__Your instructions__. Each line of the material below with the word "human" is to be reported.

__Input data__.
########################################
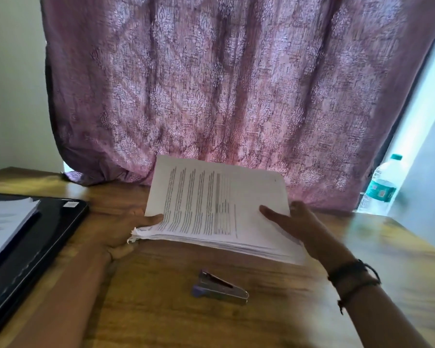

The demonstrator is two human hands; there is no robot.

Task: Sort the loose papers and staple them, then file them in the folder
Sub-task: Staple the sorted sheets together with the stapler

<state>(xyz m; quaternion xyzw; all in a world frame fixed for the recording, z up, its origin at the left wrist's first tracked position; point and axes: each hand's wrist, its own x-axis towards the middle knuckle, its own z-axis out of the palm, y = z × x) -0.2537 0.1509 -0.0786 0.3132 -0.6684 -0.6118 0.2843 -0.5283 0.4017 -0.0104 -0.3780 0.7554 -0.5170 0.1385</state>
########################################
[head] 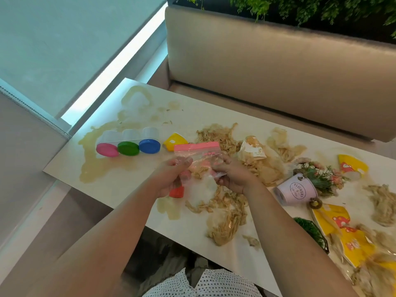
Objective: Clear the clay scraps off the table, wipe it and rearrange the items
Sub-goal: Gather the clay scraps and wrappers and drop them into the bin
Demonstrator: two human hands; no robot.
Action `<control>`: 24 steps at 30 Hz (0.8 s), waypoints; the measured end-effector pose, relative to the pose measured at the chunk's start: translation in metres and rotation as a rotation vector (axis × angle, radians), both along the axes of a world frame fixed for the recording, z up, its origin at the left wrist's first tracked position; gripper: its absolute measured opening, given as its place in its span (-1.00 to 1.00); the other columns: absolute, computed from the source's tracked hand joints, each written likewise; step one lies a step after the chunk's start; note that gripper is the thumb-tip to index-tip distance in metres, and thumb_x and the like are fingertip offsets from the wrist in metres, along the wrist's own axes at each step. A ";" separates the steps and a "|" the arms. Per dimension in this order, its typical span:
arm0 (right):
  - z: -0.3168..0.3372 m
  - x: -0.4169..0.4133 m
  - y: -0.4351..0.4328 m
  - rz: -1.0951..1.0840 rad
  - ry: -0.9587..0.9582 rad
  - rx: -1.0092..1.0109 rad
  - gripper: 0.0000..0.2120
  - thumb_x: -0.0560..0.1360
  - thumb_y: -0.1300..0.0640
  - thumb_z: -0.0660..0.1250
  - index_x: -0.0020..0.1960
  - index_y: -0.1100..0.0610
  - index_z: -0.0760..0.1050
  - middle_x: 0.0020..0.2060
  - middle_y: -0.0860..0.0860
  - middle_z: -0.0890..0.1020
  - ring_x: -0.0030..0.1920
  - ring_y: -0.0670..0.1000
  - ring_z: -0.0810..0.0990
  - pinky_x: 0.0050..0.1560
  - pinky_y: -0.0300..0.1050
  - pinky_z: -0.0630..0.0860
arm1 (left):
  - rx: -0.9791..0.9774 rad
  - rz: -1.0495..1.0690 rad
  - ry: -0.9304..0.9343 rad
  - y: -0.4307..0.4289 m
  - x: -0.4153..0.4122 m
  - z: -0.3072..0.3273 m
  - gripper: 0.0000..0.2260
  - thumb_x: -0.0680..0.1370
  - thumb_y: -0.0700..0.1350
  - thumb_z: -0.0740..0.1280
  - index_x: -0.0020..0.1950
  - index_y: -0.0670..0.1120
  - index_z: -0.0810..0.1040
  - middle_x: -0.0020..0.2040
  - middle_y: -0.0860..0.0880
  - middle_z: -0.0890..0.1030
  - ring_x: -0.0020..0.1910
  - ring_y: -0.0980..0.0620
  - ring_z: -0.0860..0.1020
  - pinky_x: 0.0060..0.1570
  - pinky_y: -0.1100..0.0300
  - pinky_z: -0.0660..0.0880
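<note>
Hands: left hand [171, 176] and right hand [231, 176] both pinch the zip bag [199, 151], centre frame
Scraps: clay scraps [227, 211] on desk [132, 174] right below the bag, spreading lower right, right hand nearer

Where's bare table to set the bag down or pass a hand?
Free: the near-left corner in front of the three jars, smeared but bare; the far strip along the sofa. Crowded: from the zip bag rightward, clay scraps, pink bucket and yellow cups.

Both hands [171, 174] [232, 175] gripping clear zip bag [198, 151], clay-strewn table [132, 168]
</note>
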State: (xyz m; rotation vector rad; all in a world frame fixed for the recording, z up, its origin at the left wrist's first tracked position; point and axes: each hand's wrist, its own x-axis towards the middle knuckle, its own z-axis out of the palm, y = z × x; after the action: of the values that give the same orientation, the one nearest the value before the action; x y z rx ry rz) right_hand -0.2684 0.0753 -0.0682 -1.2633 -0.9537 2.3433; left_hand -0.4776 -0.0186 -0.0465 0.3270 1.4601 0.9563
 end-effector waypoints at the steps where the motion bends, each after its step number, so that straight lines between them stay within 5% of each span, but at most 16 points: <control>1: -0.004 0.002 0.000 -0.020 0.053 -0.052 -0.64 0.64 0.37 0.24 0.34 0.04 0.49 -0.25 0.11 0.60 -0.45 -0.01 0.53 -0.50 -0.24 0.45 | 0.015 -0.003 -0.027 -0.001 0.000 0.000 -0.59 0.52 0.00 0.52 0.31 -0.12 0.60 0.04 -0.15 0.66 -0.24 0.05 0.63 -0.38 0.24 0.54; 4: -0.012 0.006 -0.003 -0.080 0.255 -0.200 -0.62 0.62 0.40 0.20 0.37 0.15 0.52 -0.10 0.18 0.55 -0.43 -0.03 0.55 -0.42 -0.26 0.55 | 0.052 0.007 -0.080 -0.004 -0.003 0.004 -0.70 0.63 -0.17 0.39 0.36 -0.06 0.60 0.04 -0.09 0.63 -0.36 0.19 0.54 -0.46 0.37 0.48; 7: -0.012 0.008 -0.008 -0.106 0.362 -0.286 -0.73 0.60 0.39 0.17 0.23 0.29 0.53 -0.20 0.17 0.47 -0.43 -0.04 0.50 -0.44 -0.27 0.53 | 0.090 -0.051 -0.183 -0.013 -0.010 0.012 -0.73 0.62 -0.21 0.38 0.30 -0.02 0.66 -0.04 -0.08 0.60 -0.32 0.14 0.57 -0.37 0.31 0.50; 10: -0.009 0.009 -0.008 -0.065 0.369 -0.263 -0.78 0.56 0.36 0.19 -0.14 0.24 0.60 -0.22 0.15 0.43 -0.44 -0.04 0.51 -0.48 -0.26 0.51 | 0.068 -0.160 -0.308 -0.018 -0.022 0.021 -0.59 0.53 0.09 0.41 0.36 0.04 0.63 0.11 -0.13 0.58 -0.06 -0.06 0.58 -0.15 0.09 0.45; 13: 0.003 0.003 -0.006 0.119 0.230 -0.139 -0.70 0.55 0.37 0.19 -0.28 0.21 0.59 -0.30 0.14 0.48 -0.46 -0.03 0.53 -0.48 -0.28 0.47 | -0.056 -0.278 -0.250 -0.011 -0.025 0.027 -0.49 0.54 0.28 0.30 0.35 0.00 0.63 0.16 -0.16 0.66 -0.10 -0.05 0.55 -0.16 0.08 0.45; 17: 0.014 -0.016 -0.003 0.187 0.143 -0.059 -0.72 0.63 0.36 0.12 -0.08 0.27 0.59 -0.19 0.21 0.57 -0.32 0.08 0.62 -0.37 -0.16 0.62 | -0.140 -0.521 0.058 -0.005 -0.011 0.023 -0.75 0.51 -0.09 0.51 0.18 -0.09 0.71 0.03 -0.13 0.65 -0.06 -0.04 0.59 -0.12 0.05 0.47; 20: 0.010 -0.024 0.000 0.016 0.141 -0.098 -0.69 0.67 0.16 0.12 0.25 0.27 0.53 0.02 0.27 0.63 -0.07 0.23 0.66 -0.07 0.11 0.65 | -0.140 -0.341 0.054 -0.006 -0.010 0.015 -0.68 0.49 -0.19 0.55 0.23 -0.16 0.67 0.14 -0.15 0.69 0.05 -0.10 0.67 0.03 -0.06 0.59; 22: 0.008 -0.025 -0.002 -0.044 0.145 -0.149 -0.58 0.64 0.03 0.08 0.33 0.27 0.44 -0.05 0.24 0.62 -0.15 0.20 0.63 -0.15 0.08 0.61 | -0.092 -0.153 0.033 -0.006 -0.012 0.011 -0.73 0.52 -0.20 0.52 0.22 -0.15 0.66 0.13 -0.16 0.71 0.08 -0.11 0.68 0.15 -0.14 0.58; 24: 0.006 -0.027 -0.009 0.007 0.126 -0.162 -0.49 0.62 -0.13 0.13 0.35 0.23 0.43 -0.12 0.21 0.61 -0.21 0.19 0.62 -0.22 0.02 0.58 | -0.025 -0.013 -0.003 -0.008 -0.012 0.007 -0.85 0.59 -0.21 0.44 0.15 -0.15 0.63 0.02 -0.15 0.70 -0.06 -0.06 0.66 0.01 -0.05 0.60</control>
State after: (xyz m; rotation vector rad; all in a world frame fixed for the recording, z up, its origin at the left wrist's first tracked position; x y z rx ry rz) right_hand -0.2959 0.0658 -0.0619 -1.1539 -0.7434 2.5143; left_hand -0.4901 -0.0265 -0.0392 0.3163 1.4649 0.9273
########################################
__Expected answer__.
The demonstrator is two human hands; there is no robot.
Demonstrator: two human hands; no robot.

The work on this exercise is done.